Washington, EEUU.- El baloncesto profesional estadounidense (NBA) entra hoy en pausa competitiva tras una noche de alta tensión que definió el penúltimo boleto a los playoffs, dejando en vilo el último cupo en ambas conferencias.
La víspera dibujó dos relatos paralelos de supervivencia y caída, con los Philadelphia 76ers abriendo la puerta grande a la postemporada tras imponerse 109-97 al Orlando Magic, impulsados por los 31 puntos de Tyrese Maxey, quien jugó como un faro encendido en medio de la incertidumbre.
Philadelphia, ausente la pasada campaña, regresó al mapa competitivo con una actuación coral que compensó la falta de nombres ilustres como Joel Embiid y Paul George, mientras Orlando naufragó desde el perímetro pese a los 35 puntos de Desmond Bane y el esfuerzo inconcluso de Paolo Banchero.

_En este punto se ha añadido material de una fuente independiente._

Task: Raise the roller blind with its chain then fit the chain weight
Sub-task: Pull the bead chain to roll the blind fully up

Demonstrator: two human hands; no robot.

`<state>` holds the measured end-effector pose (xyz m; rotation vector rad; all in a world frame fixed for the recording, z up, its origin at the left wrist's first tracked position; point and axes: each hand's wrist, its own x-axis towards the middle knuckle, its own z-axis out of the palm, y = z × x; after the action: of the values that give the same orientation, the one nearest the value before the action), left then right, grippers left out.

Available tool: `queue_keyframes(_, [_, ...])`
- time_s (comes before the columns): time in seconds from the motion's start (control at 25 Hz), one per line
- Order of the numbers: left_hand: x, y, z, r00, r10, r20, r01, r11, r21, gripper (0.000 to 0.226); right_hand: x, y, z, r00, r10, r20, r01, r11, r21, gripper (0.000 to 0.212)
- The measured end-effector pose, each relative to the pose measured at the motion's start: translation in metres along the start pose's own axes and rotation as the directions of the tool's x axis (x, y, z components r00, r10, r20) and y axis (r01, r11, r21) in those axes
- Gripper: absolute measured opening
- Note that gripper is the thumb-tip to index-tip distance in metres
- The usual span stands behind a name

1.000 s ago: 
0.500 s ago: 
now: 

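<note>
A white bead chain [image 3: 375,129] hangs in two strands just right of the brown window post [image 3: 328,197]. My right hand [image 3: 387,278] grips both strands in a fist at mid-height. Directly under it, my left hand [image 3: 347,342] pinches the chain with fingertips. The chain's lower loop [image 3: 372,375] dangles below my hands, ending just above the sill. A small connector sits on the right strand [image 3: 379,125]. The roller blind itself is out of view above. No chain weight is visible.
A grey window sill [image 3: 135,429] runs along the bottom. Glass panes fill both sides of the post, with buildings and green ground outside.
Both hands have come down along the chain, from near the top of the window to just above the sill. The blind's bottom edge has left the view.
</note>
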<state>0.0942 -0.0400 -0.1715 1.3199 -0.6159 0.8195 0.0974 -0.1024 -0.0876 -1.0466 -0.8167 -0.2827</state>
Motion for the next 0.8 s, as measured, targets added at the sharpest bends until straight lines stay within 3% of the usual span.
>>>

En la otra trinchera, los Golden State Warriors sobrevivieron con dramatismo al derrotar 126-121 a Los Angeles Clippers, en un cierre donde la experiencia se impuso como sentencia y los detalles pesaron más que las estadísticas.
Tres triples tardíos de Al Horford, la puntería quirúrgica de Stephen Curry —autor de 35 puntos— y la energía defensiva de Draymond Green voltearon un partido que parecía escapar, dejando sin respuestas a Kawhi Leonard en el último cuarto.
Así, mientras los Sixers celebran su clasificación y afinan detalles para medirse a los Boston Celtics, los Warriors extienden su pulso vital hacia un duelo decisivo ante los Phoenix Suns, en una liga que hoy respira, pero no descansa.